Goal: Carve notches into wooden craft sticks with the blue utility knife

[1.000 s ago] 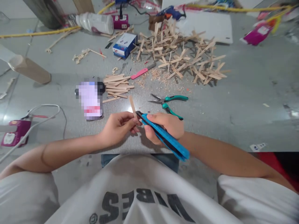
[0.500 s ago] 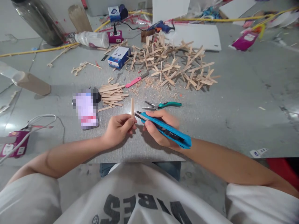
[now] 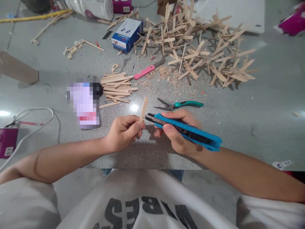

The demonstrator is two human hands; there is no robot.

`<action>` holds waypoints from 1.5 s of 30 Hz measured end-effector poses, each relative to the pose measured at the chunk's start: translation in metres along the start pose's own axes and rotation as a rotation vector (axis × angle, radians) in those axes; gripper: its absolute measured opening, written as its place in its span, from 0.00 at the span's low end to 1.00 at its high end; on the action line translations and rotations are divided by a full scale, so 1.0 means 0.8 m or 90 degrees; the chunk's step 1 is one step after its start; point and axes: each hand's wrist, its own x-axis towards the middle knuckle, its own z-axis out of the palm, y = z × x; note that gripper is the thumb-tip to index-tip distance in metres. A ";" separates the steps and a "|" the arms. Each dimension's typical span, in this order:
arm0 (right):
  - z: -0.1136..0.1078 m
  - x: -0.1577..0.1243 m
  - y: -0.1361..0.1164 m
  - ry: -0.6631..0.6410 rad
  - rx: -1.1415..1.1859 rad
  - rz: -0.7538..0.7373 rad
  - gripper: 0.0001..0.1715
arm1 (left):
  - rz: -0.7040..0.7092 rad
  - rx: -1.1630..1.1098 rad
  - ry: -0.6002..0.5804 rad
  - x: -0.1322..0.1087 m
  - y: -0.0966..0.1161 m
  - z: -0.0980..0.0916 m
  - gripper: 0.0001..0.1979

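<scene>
Since half a second earlier, the wooden stick (image 3: 144, 106) in your left hand (image 3: 125, 132) had tilted from nearly upright, so that its free end leaned right. At the far left, a purple power socket (image 3: 8, 143) lay on the table beside a looped white cable (image 3: 51, 113). Next came a phone (image 3: 87, 106), its screen masked, and against its right side a fanned bundle of loose sticks (image 3: 116, 89). Your left thumb and fingers were closed on the lower end of the stick, holding it above the near part of the table. A blue and white box (image 3: 127, 35) stood farther back, with a pink-handled tool (image 3: 144, 72) in front of it and wood shavings (image 3: 166, 73) around the tool's right end. At the stick's right edge, just above your left fingertips, the blade tip of the blue cutter (image 3: 193, 129) appeared to touch; depth of cut could not be determined. Your right hand (image 3: 182, 144) was wrapped around the cutter body. Green-handled pliers (image 3: 176, 104) lay just beyond that hand. A heap of crossed, joined sticks (image 3: 194, 56) occupied the area behind, extending right.
</scene>
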 end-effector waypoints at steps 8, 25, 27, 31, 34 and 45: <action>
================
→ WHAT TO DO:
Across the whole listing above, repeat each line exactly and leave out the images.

→ COMPLETED TASK:
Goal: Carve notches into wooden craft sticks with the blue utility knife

[1.000 s ago] 
[0.500 s ago] 
[now] 

The demonstrator is two human hands; there is no robot.

`<action>` holds waypoints from 1.5 s of 30 Hz measured end-effector poses, each relative to the pose measured at the chunk's start: translation in metres along the start pose's own axes and rotation as a rotation vector (axis × angle, radians) in those axes; gripper: its absolute measured opening, written as its place in its span, from 0.00 at the span's low end to 1.00 at its high end; on the action line translations and rotations are divided by a full scale, so 1.0 means 0.8 m or 90 degrees; the chunk's step 1 is one step after its start; point and axes: each hand's wrist, its own x-axis towards the middle knuckle, its own z-axis out of the palm, y = z × x; note that gripper is the thumb-tip to index-tip distance in metres. A ";" separates the steps and a "|" the arms. Each dimension's typical span, in this order:
arm0 (right):
  - z: -0.1136..0.1078 m
  - x: -0.1577..0.1243 m
  - y: -0.1361..0.1164 m
  - ry: -0.6631..0.6410 rad
  - rx: -1.1415..1.1859 rad
  - rz: -0.7538..0.7373 rad
  - gripper: 0.0001..0.1715
arm1 (left):
  - rz: -0.7040..0.7092 rad
  - rx: -1.1630..1.1098 rad
  - ry: -0.6002..0.5804 rad
  - x: -0.1322..0.1087 m
  - y: -0.0966..0.1161 m
  - z: -0.0980..0.0916 m
  - gripper: 0.0001..0.1979

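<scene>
Since half a second earlier, the wooden stick (image 3: 144, 106) in your left hand (image 3: 125, 132) had tilted from nearly upright, so that its free end leaned right. At the far left, a purple power socket (image 3: 8, 143) lay on the table beside a looped white cable (image 3: 51, 113). Next came a phone (image 3: 87, 106), its screen masked, and against its right side a fanned bundle of loose sticks (image 3: 116, 89). Your left thumb and fingers were closed on the lower end of the stick, holding it above the near part of the table. A blue and white box (image 3: 127, 35) stood farther back, with a pink-handled tool (image 3: 144, 72) in front of it and wood shavings (image 3: 166, 73) around the tool's right end. At the stick's right edge, just above your left fingertips, the blade tip of the blue cutter (image 3: 193, 129) appeared to touch; depth of cut could not be determined. Your right hand (image 3: 182, 144) was wrapped around the cutter body. Green-handled pliers (image 3: 176, 104) lay just beyond that hand. A heap of crossed, joined sticks (image 3: 194, 56) occupied the area behind, extending right.
</scene>
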 end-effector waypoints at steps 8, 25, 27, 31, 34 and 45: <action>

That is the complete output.